### Problem to work on
I need every line of the material below that includes the string "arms".

### Data extract
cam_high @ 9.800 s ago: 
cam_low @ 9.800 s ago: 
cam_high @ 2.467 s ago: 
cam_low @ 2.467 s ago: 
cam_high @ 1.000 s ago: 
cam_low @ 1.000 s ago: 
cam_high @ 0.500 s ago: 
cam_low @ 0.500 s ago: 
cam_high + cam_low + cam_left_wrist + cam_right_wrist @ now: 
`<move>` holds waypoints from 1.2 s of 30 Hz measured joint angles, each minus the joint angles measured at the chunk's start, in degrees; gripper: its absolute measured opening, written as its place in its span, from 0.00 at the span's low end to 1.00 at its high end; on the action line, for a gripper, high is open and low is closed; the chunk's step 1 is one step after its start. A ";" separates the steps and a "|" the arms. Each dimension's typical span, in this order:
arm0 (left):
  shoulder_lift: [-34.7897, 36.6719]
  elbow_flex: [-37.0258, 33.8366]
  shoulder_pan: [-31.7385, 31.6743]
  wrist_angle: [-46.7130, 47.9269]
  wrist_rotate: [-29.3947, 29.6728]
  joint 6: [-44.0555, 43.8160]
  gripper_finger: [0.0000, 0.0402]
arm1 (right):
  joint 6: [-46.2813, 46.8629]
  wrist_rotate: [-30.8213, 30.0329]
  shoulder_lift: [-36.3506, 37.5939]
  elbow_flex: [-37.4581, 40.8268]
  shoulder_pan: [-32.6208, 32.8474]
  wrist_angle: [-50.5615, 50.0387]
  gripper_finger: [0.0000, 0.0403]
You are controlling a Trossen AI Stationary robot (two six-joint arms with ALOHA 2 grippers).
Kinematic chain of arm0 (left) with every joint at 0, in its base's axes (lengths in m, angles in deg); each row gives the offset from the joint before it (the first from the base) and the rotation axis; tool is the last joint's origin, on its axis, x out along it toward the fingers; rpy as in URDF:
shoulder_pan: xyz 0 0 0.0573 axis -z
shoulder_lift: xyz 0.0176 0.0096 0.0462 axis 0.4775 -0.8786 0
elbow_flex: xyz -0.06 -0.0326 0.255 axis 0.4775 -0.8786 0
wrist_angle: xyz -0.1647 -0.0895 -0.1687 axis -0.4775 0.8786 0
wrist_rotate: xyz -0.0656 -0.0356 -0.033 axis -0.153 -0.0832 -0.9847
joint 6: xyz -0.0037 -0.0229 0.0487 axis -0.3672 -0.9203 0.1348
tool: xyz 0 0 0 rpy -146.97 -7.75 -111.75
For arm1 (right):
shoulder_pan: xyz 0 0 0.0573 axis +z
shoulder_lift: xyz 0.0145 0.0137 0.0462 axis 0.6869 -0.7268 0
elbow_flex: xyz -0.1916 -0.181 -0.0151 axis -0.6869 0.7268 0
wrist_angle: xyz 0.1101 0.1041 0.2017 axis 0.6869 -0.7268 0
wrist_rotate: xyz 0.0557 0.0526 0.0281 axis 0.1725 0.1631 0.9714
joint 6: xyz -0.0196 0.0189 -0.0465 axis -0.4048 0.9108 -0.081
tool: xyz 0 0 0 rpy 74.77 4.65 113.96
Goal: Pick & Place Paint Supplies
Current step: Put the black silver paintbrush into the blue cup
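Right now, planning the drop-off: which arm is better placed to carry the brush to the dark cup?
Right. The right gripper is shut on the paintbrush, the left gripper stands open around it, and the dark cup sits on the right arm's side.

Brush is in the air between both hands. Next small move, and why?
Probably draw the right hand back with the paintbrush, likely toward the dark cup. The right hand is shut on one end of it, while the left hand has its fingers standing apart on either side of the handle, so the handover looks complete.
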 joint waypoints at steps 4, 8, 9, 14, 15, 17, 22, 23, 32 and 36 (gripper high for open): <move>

### Exercise solution
`<move>` holds waypoints from 1.2 s of 30 Hz measured joint angles, each minus the joint angles measured at the chunk's start, in degrees; gripper: its absolute measured opening, written as its place in its span, from 0.00 at the span's low end to 1.00 at its high end; on the action line, for a gripper, high is open and low is closed; the chunk's step 1 is one step after its start. A ";" separates the steps and a "|" the arms. Each dimension's typical span, in this order:
You are controlling a Trossen AI Stationary robot (two six-joint arms with ALOHA 2 grippers).

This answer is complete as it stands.